Table of Contents

  • People’s skills are at the heart of Flanders’s vision for the future, which is a society where people learn for and through life, are innovative, trust one another, enjoy a high quality of life, and embrace their unique identity and culture.

  • Flanders performs well compared to most OECD countries on most measures of skills development and use. The skills proficiency of Flemish adults exceeds the OECD average. High-performance work practices that stimulate the use of skills are widely adopted by firms. There are many good governance arrangements in place to support co-ordination and collaboration in adult learning across government departments, levels of government and with stakeholders. Financial incentives for adult learning help to reduce the burden for individuals and employers, promote cost-sharing and reduce under-investment. However, important challenges remain. Ensuring the continued success of Flanders in the future will depend on the policy choices Flanders makes today.

  • This chapter applies the OECD Skills Strategy framework to examine the characteristics and performance of the Flemish skills system. The findings are the basis for identifying, in consultation with the national project team, the five priority areas for action in Flanders. This chapter introduces these priority areas, and subsequent chapters for each priority area provide an in-depth analysis of the challenges and opportunities, as well as concrete recommendations. In addition, this chapter provides an overview of the policy context of the Flemish skills system, including descriptions of long-term policy goals and recent and new reforms related to skills and education.

  • The chapter presents diagnostic evidence on adult learning in Flanders, the factors that affect adult learning and specific policies and practices to foster a learning culture. Flanders can develop a learning culture by taking action in seven areas. These are: 1) raising awareness about the importance of adult learning; 2) tailoring adult education provision to the specific needs of adult learners; 3) transforming adult education providers into learning organisations; 4) making higher education more accessible for adult learners; 5) promoting work-based learning in post-secondary education; 6) promoting human resource practices that stimulate a learning culture in the workplace.

  • The chapter presents diagnostic evidence on skills imbalances in Flanders, the factors that affect skills imbalances and specific policies and practices to reduce skills imbalances. Flanders can reduce skills imbalances by taking action in six areas. These are: 1) ensuring that the education system is responsive to labour market needs; 2) improving information about current and future skills needs; 3) integrating career and training guidance services; 4) making skills visible; 5) promoting labour mobility; and 6) prioritising training in skills in high demand for jobseekers.

  • This chapter presents evidence on how firms in Flanders use skills within the workplace. It highlights the factors that affect skills use as well as specific policies and practices within Flanders. Flanders can improve skills use in the workplace by taking action in four areas: 1) raising awareness of the importance of skills use in the workplace; 2) reshaping workplace practices and encouraging management training, especially among SMEs; 3) promoting career mobility within sectors and firms; and 4) encouraging human resources practices through partnerships between firms and public employment services.

  • The chapter presents diagnostic evidence on the governance of adult learning in Flanders, the factors that affect the governance of adult learning and specific policies and practices to strengthen the governance of adult learning. Flanders can strengthen its adult learning governance by taking action in four areas.

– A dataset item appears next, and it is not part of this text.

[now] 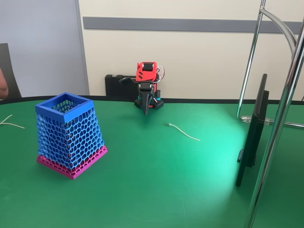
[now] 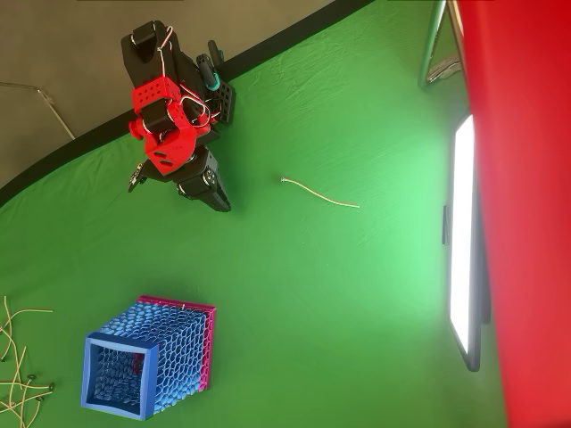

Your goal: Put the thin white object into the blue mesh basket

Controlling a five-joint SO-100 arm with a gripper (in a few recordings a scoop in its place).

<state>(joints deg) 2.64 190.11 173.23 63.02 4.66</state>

These are: 1) developing a long-term vision for adult learning; 2) promoting a whole-of-government approach to adult learning; 3) using networks to promote collaboration between government and stakeholders at the local level; 4) consolidating information sources on adult learning for greater transparency.

  • The chapter presents diagnostic evidence on the financing of adult learning in Flanders, the factors that affect the financing of adult learning and specific policies and practices to improve the financing of adult learning. Flanders can improve the financing of adult learning by taking action in four areas. These are: 1) reviewing financial incentives to encourage the participation of marginalised groups in training; 2) repackaging existing financial incentives to provide each learner with a “training backpack”; 3) supporting transitions from job to job and from one employment status to another; and 4) ensuring financing supports flexible modes of learning.